Repeat the data word for word and skip the pictures.

Information supplied section start

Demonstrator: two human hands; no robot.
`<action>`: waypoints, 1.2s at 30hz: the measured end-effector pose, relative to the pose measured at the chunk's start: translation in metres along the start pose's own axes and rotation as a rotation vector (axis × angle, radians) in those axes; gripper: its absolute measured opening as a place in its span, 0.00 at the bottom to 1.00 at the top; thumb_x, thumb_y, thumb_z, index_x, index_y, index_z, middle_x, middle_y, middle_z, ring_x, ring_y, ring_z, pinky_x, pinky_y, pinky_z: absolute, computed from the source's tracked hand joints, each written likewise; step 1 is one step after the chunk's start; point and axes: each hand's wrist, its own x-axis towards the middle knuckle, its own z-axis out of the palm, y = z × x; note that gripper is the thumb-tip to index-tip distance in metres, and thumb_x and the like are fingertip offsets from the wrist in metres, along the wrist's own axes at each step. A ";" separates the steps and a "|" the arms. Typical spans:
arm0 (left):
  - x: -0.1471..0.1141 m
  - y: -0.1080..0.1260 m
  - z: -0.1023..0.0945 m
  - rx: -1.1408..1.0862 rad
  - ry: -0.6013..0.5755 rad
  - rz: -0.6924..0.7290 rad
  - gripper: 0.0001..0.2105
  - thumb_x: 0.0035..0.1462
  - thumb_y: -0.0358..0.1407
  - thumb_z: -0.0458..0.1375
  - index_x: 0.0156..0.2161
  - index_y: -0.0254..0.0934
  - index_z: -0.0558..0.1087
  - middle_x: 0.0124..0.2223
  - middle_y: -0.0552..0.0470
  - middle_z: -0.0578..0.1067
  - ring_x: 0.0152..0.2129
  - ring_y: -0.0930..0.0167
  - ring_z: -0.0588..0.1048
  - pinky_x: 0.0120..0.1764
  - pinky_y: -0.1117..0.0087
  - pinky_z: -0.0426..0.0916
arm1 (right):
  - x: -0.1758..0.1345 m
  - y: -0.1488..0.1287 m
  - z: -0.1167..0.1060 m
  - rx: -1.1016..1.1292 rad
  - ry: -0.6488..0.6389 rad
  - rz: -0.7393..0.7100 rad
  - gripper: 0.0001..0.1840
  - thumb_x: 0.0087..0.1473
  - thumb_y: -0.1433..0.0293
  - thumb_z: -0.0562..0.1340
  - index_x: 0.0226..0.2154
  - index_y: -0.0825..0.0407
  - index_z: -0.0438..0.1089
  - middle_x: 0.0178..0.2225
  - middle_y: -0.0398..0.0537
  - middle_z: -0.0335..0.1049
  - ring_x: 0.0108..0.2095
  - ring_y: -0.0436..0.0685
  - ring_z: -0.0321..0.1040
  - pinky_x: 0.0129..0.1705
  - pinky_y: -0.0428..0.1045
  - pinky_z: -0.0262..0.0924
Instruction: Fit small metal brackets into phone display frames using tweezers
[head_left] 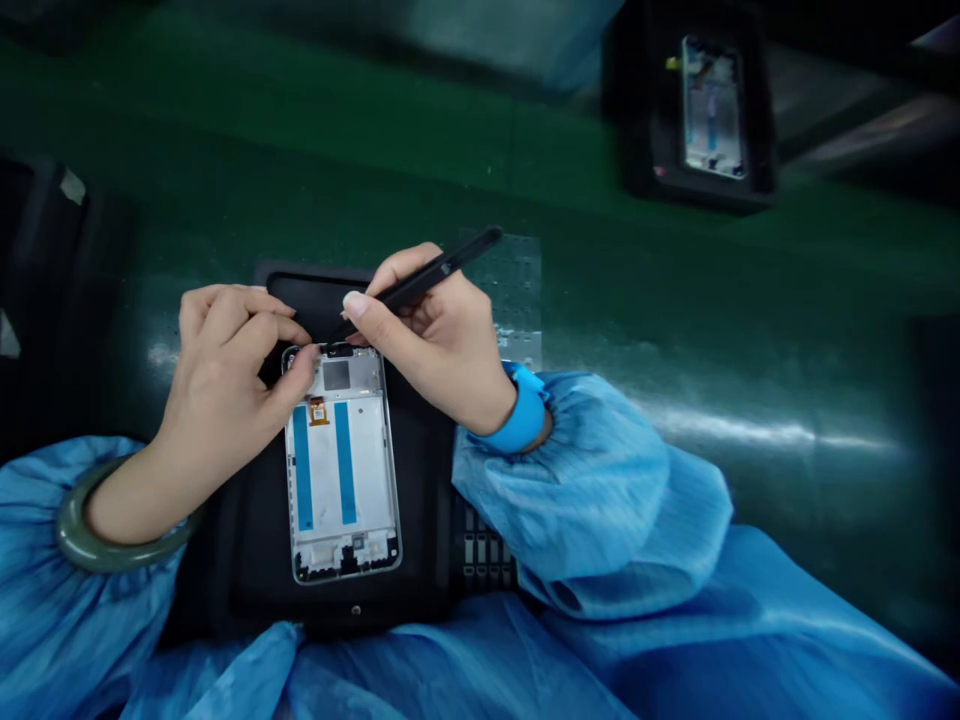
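A silver phone mid-frame (324, 480) with two blue adhesive strips lies face down in a black tray (424, 530). A small orange flex connector (319, 411) sits near its upper part. My left hand (232, 350) is at the frame's upper left corner, thumb and index finger pinched together at the top edge; anything between them is too small to tell. My right hand (442, 330) grips slim black tweezers (439, 273) like a pen. Their tips point down at the frame's top edge, close to my left fingertips, and are partly hidden.
Beyond my right hand lies a clear sheet (517, 290) with small marks on the green work surface (712, 330). Another phone frame (712, 110) rests in a black holder (645, 130) at the upper right. Dark trays (45, 230) stand at the left. A slotted piece (484, 555) shows beneath my right sleeve.
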 end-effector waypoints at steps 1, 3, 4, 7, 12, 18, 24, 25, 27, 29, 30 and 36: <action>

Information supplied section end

_Exercise response_
Demonstrator: two human hands; no robot.
`<action>`: waypoints, 1.2s at 30hz: the measured end-effector pose, relative to the pose measured at the chunk's start: translation in metres along the start pose's own axes and rotation as a rotation vector (axis × angle, radians) in those axes; gripper: its absolute measured opening as a place in its span, 0.00 at the bottom to 1.00 at the top; thumb_x, thumb_y, thumb_z, index_x, index_y, index_z, middle_x, middle_y, middle_z, ring_x, ring_y, ring_z, pinky_x, pinky_y, pinky_z: absolute, computed from the source's tracked hand joints, each written likewise; step 1 is one step after the chunk's start; point and axes: each hand's wrist, its own x-axis towards the middle knuckle, its own z-axis out of the palm, y = z × x; note that gripper is the thumb-tip to index-tip distance in metres, and thumb_x and the like are fingertip offsets from the wrist in metres, along the wrist's own axes at each step. A ";" separates the steps and a "|" the arms. Typical spans:
arm0 (left):
  - x: -0.1471..0.1141 m
  - y: -0.1080..0.1260 m
  - z: -0.1023..0.0945 m
  - rx: -1.1408..1.0862 rad
  - ry: -0.6013..0.5755 rad
  - rz: -0.6924..0.7290 rad
  - gripper: 0.0001..0.2105
  - thumb_x: 0.0035..0.1462
  - thumb_y: -0.0358..0.1407
  - thumb_z: -0.0458..0.1375
  - index_x: 0.0156..0.2161
  - index_y: -0.0254..0.0934
  - index_z: -0.0558..0.1087
  - middle_x: 0.0124..0.2223
  - middle_y: -0.0552..0.0470
  - middle_z: -0.0578..0.1067
  - ring_x: 0.0152..0.2129
  - ring_y: -0.0930..0.0167
  - ring_z: -0.0588..0.1048
  - pinky_x: 0.0120..0.1764
  - pinky_y: -0.1117..0.0087
  - pinky_z: -0.0426..0.0916
arm1 (right):
  - x: -0.1758..0.1345 m
  - y: -0.1488..0.1287 m
  - z: -0.1167..0.1060 m
  - rx: -1.1016..1.1292 rad
  - ry: -0.6488..0.6389 rad
  - rz: -0.7393..0.7100 rad
  - gripper: 0.0001..0.1840
  - thumb_x: 0.0087..0.1473
  - thumb_y: -0.1433..0.0293
  - thumb_z: -0.0562..0.1340
  - index_x: 0.0226..0.2154
  - index_y: -0.0825..0.0407
  - index_z: -0.0438..0.1089
  - middle_x: 0.0178..0.2225
  - middle_y: -0.0398..0.0537
  - middle_z: -0.0335..0.1049
  - ring_x: 0.0108..0.2095
  - ring_y: -0.0436..0.0685
  - ring_z: -0.0321..0.1040
  - pinky_x: 0.0129..0.1705
  - pinky_y: -0.0428..0.1045
  - pinky_z: -0.0262..0.0924
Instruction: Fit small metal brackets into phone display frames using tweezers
[head_left] 
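A silver phone mid-frame (324, 480) with two blue adhesive strips lies face down in a black tray (424, 530). A small orange flex connector (319, 411) sits near its upper part. My left hand (232, 350) is at the frame's upper left corner, thumb and index finger pinched together at the top edge; anything between them is too small to tell. My right hand (442, 330) grips slim black tweezers (439, 273) like a pen. Their tips point down at the frame's top edge, close to my left fingertips, and are partly hidden.
Beyond my right hand lies a clear sheet (517, 290) with small marks on the green work surface (712, 330). Another phone frame (712, 110) rests in a black holder (645, 130) at the upper right. Dark trays (45, 230) stand at the left. A slotted piece (484, 555) shows beneath my right sleeve.
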 end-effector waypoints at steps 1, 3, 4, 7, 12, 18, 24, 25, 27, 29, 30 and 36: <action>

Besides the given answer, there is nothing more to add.